If you are going to use the image as a transparency once it is composed, you might as well just repeatedly draw the image/fonts each frame. This is something Gosu manages quite quickly and should not impact your frame rate (even if you have a lot of text on the screen). Composing in this case is a very strong case of premature optimisation. The primary use case for render_to_image is so that you can SAVE images that have been generated by your game (this is what I use it for).
Parent - By meustrus Date 2011-02-02 19:56
I don't think that will work either, because what happens if I try to draw something on top of the text? Since the text is supposed to be part of the image, it's no longer possible to, say, make transparent a part of it. I'm starting to think that I'm going to have to use RMagick...
Parent - By meustrus Date 2011-03-03 20:45
I would like to formally request text drawing as a feature of Texplay. There should be two methods, let's call them "draw_text" and "text_size", which operate on a Gosu::Image. The "draw_text" method should take an x,y coordinate and a string, as well as, possibly, an options hash for font options like font name, size, italics, bold, etc.
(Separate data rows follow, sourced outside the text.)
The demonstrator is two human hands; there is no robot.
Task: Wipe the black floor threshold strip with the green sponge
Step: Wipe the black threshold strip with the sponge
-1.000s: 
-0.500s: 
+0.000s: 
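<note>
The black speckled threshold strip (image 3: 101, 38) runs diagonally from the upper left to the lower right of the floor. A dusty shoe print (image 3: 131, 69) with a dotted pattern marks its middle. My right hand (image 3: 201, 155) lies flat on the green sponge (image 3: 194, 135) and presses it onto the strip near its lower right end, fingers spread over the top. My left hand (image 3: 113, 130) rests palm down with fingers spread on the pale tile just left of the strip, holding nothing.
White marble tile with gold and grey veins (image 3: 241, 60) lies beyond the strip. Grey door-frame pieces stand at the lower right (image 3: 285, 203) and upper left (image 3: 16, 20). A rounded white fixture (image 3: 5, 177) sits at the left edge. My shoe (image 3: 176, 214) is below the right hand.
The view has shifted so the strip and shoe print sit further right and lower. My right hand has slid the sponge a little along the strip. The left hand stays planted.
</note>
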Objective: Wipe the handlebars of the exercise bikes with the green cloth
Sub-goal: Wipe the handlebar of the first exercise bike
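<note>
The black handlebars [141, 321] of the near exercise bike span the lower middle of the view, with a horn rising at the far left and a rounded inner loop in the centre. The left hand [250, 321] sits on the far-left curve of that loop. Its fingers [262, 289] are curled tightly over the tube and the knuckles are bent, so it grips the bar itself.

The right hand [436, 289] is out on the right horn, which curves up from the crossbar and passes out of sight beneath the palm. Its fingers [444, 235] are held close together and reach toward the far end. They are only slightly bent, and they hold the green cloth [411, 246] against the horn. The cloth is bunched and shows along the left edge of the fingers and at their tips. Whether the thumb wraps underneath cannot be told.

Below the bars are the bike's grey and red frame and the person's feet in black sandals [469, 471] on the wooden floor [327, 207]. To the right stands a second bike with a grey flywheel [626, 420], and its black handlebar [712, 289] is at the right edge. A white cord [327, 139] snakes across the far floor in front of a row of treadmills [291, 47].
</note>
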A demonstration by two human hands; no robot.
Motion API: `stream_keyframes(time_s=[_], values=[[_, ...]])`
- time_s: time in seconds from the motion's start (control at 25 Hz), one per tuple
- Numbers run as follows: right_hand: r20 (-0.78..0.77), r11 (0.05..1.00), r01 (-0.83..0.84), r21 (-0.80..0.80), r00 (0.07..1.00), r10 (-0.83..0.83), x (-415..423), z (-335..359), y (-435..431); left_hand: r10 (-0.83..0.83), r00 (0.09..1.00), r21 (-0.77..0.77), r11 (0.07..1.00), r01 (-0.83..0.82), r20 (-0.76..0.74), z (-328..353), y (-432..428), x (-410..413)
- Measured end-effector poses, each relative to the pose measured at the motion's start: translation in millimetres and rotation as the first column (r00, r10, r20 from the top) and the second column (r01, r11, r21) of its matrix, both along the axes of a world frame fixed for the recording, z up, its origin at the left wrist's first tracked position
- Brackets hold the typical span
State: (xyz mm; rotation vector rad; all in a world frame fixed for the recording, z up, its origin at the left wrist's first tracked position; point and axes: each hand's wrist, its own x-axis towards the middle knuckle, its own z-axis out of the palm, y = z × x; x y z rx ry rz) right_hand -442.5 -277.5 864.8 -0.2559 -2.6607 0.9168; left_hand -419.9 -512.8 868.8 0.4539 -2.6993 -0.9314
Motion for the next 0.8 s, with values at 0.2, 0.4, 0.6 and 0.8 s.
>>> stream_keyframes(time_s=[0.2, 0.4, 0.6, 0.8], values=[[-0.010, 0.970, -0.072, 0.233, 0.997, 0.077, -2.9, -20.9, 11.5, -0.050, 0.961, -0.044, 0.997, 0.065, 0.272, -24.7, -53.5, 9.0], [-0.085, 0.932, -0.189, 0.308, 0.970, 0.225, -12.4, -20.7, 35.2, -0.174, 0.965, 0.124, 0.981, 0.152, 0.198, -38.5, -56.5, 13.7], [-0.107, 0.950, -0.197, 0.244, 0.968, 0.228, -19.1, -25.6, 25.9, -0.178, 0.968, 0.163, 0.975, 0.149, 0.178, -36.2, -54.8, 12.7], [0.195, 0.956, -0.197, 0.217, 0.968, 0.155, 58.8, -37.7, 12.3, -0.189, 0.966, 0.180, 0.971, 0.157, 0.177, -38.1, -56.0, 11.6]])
The "text_size" should take the same arguments, except x,y, and return the width and height of that string with those options if it is rendered. There may also possibly be an option in "text_size" as to whether it returns the actual pixel width or the kerned width, so that say you could draw a string one character at a time with the proper kerned width.

I have considered using RMagick for this, and possibly other drawing operations, and concluded that unless there is a capability to modify a Gosu texture every frame with the contents of the RMagick image, my performance would suffer as much or more than the current way I am doing things.

Here's a use case for drawing text directly to the image instead of returning an image containing that image:

Primary use case: draw lots of text on the screen without keeping track of all of it in Gosu::Window.update . For the sake of elegant programming, there could be a function that builds a chat room or some other text-heavy scene, then Gosu::Window only has to display one image. Perhaps this could be done with render_to_image, but then you can't change the background. Drawing from a Font is faster, but requires keeping track of all the different texts and their locations. Drawing a bunch of Gosu:Image's has the same disadvantage, and is slower to start; splicing them all into one image is simpler but still slow. And then what happens if I want to clip the text in a viewport? I'd probably have to either keep track of a call to Gosu::Window.clip_to if I'm using Font.

Ultimately I am trying to preserve an existing interface, and I can see this interface has an advantage when rendering text-heavy scenes. I shouldn't have to build extraneous Gosu textures to combine several text draws into one image.
- - By sadmemories20 Date 2011-04-01 03:25 Edited 2011-04-05 10:27
would RMagick be any faster here? and if so, why?

__________________
watch online movies
Parent - - By banister Date 2011-04-05 02:29
watch movies online? are you like a really clever spam spot? or are you paid by those guys?
Parent - - By erisdiscord Date 2011-04-05 04:40
Hah, I was about to reply to you with "The text is copied from one of banister's posts", but lo, that's you!

Anyways, reported it saying as much, but I suspect you've already done too.
Parent - By jlnr (dev) Date 2011-04-05 10:27 Edited 2011-04-05 10:32
Only changed the URL because that spam post was just too curiously on-topic :D -Ah, copied from banister.

Also, I can apparently only delete leaf postings. Lucky Spammer!